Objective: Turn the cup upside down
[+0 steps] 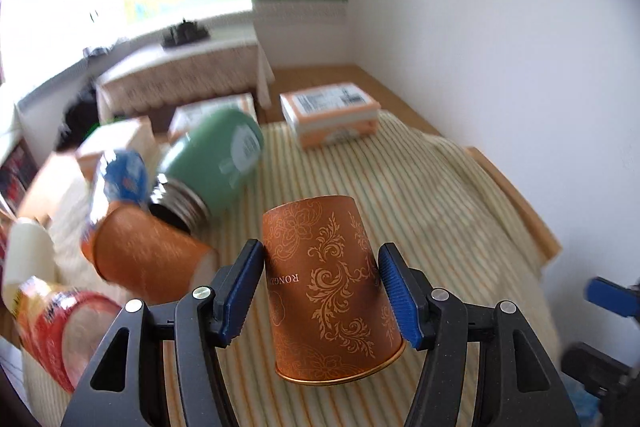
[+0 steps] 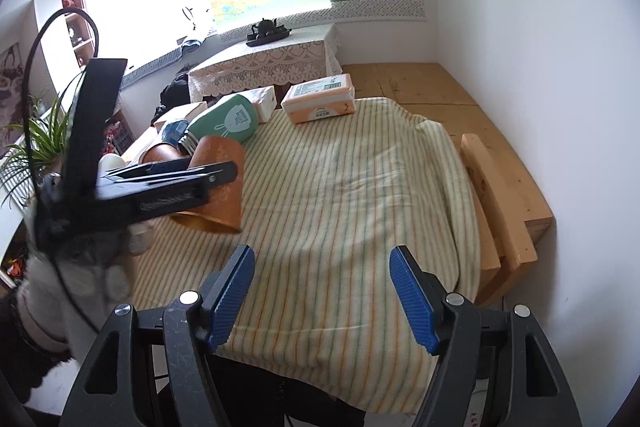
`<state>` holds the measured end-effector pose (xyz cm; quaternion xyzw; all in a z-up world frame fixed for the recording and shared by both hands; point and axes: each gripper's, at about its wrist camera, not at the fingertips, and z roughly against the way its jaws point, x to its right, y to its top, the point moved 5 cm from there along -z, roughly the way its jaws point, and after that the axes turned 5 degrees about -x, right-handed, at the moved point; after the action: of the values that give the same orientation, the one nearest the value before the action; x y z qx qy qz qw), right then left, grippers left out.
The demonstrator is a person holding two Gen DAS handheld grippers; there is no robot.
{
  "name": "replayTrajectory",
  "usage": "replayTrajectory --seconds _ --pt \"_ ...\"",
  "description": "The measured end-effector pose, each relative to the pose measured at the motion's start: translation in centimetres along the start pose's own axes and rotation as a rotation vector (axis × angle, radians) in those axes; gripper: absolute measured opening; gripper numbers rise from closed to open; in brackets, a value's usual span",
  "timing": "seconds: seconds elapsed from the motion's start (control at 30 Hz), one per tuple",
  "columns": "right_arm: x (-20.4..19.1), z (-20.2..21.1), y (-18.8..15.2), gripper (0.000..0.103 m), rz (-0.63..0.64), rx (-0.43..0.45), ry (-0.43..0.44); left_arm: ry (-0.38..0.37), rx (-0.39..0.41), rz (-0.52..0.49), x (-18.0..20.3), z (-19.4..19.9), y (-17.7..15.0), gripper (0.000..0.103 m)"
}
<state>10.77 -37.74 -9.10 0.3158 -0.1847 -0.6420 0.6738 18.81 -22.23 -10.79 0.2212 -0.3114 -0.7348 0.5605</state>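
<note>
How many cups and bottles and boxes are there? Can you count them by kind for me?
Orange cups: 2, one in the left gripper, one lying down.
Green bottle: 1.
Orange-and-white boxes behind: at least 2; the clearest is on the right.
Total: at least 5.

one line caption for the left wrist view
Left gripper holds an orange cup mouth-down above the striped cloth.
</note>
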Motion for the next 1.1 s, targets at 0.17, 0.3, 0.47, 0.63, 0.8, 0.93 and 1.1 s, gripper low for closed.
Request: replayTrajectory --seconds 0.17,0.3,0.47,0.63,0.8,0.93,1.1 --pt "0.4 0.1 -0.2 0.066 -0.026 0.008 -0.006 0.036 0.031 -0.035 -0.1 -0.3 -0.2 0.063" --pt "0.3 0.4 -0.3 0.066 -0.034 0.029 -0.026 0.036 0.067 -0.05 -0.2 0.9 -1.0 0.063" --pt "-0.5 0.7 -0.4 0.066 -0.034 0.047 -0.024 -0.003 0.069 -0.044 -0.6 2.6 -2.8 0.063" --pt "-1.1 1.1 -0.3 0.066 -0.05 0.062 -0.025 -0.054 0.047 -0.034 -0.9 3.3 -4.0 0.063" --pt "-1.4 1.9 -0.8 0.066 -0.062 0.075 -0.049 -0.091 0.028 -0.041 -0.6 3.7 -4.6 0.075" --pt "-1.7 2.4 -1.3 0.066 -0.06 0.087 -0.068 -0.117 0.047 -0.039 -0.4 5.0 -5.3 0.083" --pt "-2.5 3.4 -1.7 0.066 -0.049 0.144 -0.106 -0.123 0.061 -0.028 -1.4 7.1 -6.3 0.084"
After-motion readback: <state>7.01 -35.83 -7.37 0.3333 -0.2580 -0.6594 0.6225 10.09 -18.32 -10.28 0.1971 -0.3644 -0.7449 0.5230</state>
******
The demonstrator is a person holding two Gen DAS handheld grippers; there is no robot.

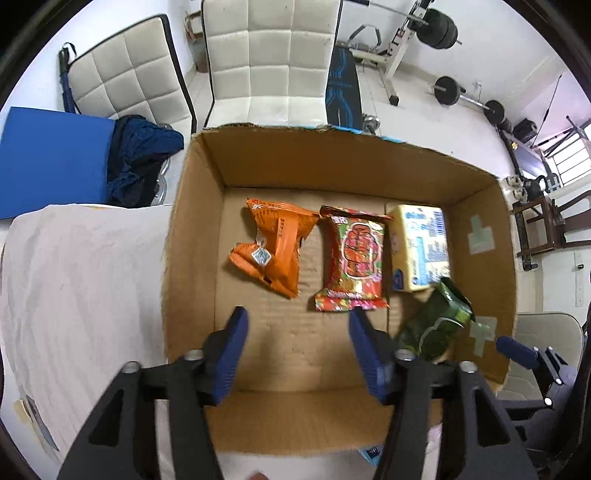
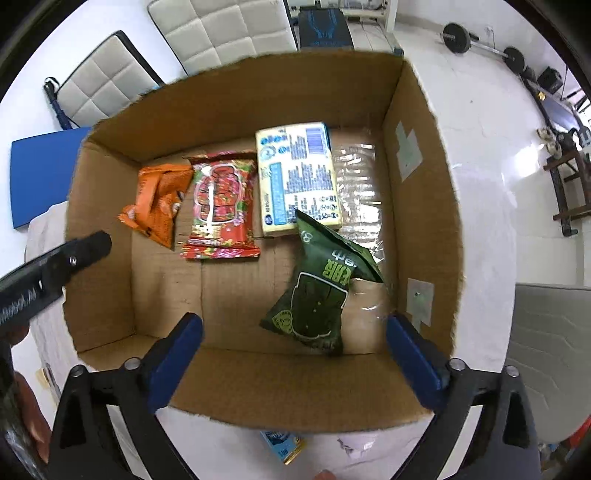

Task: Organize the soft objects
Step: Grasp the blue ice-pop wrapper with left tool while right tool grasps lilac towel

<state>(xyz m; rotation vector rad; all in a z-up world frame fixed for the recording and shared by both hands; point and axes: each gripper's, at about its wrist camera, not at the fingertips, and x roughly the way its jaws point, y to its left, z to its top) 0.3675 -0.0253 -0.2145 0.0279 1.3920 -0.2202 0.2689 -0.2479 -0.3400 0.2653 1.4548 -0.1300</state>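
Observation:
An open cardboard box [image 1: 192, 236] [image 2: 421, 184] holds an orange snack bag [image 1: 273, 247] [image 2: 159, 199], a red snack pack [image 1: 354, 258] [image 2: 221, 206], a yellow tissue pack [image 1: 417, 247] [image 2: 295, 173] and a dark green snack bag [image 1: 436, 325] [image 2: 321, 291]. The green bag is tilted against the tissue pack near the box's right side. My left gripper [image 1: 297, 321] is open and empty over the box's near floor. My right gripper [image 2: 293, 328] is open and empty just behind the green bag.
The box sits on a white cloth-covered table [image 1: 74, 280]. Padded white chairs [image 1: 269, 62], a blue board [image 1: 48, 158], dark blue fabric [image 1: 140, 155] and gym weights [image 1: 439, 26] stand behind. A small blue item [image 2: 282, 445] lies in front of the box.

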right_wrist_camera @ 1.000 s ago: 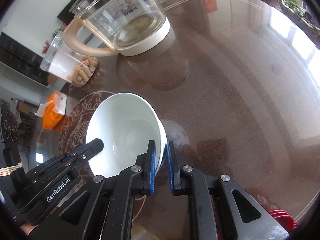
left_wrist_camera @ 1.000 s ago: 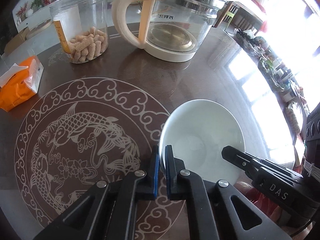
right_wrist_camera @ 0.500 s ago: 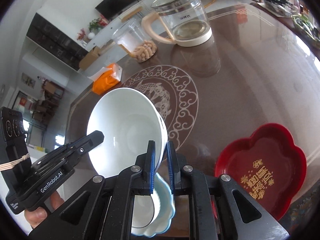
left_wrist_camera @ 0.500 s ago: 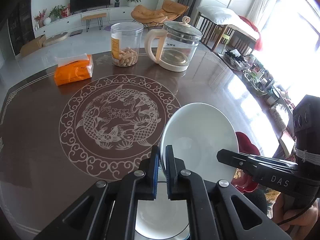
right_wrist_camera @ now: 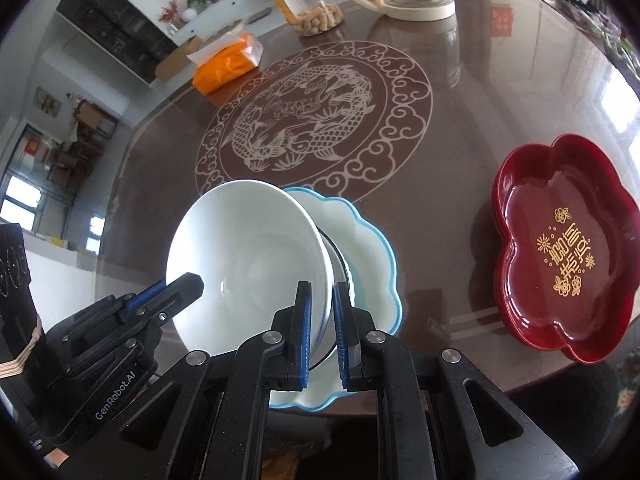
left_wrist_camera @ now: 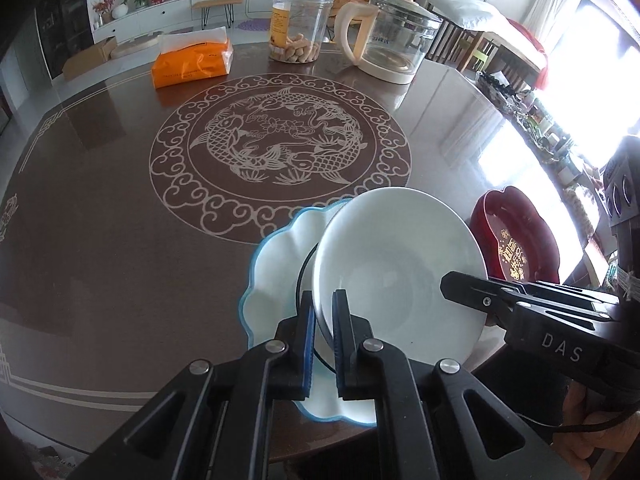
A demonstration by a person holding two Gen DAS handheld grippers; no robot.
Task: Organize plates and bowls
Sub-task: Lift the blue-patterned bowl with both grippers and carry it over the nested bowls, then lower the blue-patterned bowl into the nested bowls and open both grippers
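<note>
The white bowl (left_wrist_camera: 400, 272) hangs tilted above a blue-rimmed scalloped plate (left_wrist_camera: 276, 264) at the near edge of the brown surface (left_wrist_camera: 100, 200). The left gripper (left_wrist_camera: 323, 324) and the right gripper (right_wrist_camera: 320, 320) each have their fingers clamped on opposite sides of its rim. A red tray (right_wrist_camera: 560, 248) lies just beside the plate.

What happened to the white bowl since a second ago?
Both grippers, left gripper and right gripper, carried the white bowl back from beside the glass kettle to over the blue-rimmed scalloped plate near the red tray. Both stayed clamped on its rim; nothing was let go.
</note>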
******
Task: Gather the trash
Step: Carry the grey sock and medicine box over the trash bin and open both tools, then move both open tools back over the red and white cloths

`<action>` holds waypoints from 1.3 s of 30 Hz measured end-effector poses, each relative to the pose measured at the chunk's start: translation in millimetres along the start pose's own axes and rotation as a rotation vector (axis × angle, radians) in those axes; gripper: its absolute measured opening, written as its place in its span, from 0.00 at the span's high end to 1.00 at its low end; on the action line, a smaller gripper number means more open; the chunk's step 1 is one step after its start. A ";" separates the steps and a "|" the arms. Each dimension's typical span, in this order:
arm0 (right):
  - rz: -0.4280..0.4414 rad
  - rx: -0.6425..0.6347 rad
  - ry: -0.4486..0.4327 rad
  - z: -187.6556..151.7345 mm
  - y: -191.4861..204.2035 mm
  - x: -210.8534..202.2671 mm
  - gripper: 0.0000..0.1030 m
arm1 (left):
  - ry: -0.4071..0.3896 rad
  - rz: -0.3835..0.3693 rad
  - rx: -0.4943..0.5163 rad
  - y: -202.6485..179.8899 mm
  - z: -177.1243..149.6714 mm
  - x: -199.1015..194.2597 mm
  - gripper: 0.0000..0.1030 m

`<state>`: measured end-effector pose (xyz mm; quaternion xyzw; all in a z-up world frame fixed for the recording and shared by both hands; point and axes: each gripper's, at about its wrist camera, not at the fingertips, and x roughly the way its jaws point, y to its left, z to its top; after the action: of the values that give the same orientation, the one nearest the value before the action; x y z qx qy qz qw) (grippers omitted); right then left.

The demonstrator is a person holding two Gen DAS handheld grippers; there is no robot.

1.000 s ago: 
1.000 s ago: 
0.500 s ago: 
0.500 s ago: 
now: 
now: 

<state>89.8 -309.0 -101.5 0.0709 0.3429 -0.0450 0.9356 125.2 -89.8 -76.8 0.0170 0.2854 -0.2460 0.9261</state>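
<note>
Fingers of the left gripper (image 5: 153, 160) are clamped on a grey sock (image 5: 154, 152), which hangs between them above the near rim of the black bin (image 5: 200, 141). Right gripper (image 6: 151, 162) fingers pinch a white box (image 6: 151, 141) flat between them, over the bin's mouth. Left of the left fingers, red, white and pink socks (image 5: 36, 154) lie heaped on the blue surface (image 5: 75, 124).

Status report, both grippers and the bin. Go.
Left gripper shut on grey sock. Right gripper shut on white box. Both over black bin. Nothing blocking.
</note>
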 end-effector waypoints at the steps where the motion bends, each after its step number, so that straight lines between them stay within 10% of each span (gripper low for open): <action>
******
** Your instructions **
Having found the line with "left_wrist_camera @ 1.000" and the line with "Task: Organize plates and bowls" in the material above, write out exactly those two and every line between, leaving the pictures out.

** Output below **
left_wrist_camera @ 1.000 s ago: 
right_wrist_camera @ 0.500 s ago: 
left_wrist_camera @ 0.500 s ago: 
right_wrist_camera @ now: 
left_wrist_camera @ now: 
A demonstration by a person holding two Gen DAS handheld grippers; no robot.
Task: Organize plates and bowls

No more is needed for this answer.